* [Assigned task]: Once every line below with "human" has been counted, state the total and nothing else.

----------------------------------------

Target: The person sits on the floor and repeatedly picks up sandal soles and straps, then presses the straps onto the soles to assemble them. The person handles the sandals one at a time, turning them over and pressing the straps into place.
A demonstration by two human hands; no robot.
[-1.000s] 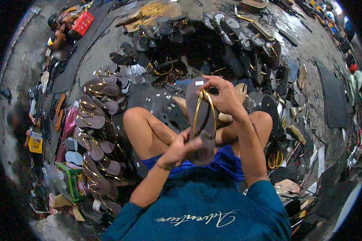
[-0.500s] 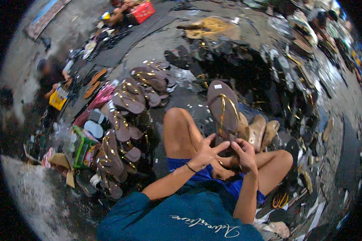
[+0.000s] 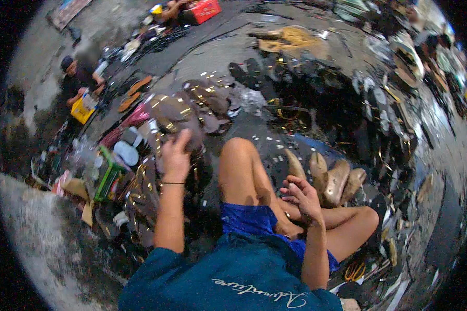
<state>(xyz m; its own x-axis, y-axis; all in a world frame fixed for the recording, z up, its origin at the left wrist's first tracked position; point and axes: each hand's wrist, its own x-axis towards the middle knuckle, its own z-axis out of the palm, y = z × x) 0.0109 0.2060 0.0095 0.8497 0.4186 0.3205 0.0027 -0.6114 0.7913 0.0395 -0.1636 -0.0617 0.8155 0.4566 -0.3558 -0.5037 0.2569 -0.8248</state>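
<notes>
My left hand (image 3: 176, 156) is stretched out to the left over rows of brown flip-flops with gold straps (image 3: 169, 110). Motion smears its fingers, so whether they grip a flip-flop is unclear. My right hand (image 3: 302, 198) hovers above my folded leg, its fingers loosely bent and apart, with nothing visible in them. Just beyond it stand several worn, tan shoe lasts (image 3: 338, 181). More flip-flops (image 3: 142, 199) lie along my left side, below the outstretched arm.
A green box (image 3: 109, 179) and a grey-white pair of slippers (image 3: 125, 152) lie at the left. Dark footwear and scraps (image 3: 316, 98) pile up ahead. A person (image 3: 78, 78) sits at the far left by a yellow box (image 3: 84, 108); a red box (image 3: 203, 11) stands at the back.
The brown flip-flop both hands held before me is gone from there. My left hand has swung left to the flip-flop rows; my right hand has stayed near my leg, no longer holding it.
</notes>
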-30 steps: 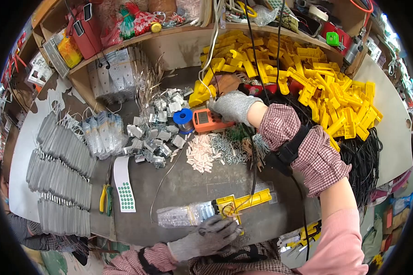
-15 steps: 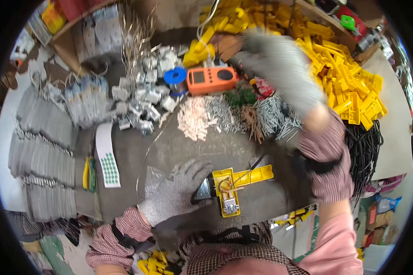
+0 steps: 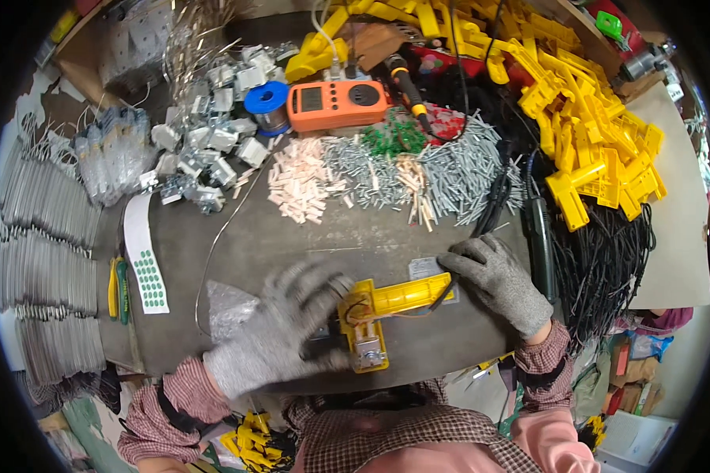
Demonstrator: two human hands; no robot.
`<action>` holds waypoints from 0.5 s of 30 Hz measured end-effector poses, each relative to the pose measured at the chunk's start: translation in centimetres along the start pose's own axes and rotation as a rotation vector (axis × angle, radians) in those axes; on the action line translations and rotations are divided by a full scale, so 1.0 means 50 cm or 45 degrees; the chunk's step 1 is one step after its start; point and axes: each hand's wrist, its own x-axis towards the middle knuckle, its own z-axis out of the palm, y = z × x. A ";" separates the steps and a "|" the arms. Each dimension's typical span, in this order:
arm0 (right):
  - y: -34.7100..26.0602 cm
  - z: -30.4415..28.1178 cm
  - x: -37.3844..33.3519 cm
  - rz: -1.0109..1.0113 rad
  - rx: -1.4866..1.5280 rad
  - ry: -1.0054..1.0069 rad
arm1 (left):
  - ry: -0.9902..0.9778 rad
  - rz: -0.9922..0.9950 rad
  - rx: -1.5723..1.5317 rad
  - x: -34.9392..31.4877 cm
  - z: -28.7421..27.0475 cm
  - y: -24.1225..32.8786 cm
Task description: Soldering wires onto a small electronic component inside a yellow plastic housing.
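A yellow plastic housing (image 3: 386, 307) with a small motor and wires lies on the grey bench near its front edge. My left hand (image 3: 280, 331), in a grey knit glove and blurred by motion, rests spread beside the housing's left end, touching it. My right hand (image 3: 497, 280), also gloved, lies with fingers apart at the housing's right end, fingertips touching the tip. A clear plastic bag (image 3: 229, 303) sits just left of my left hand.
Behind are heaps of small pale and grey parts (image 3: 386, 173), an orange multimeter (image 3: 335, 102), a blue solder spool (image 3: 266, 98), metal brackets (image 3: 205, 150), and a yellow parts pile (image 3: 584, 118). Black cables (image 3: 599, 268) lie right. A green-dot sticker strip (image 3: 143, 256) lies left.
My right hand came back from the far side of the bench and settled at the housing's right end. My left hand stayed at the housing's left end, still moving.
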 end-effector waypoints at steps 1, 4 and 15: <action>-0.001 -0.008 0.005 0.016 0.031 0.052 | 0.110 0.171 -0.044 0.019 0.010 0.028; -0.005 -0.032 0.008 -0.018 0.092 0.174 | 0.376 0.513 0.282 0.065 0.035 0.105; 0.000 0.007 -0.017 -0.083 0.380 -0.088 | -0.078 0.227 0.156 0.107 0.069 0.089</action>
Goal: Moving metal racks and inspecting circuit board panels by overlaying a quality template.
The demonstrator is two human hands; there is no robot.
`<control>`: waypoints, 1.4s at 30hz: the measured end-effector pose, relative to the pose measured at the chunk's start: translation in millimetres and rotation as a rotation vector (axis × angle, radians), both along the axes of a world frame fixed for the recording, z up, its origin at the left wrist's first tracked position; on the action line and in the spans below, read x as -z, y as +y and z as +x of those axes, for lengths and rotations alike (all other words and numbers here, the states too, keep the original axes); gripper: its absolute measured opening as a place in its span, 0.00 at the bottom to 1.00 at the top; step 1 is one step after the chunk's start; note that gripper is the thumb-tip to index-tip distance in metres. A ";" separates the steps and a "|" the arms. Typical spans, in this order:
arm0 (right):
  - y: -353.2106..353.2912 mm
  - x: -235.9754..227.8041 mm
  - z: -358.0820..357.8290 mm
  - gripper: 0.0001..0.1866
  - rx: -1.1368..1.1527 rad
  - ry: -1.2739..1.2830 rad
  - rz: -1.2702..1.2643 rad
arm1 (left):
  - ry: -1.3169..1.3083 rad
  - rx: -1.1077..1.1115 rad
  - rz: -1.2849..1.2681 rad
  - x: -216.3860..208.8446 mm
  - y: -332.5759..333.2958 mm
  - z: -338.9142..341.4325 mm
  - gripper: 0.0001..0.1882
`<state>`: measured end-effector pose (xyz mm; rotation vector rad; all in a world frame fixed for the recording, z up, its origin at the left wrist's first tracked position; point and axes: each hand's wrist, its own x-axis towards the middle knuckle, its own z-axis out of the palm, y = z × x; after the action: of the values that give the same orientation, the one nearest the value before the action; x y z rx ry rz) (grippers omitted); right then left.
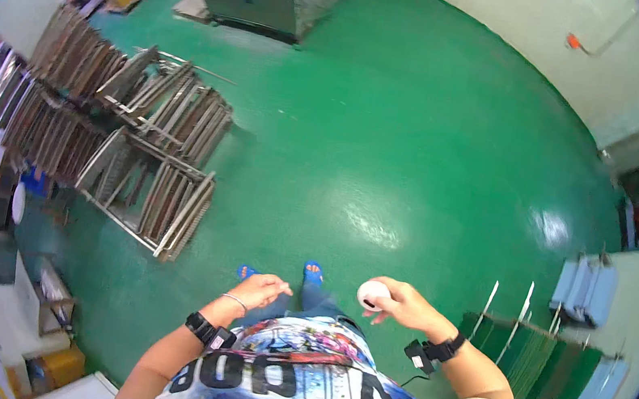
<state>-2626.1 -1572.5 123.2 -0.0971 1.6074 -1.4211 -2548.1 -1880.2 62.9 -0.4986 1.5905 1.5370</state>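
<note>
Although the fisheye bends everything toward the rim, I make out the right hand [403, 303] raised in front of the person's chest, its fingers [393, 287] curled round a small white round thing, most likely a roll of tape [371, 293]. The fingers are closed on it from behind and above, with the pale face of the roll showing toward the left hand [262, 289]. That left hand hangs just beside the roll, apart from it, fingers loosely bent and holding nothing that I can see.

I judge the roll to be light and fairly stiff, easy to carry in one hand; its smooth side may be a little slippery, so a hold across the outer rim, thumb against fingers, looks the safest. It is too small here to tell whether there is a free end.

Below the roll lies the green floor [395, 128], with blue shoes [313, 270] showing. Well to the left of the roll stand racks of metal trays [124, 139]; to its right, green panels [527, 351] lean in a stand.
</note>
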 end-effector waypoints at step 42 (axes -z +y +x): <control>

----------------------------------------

* [Response to this task]: 3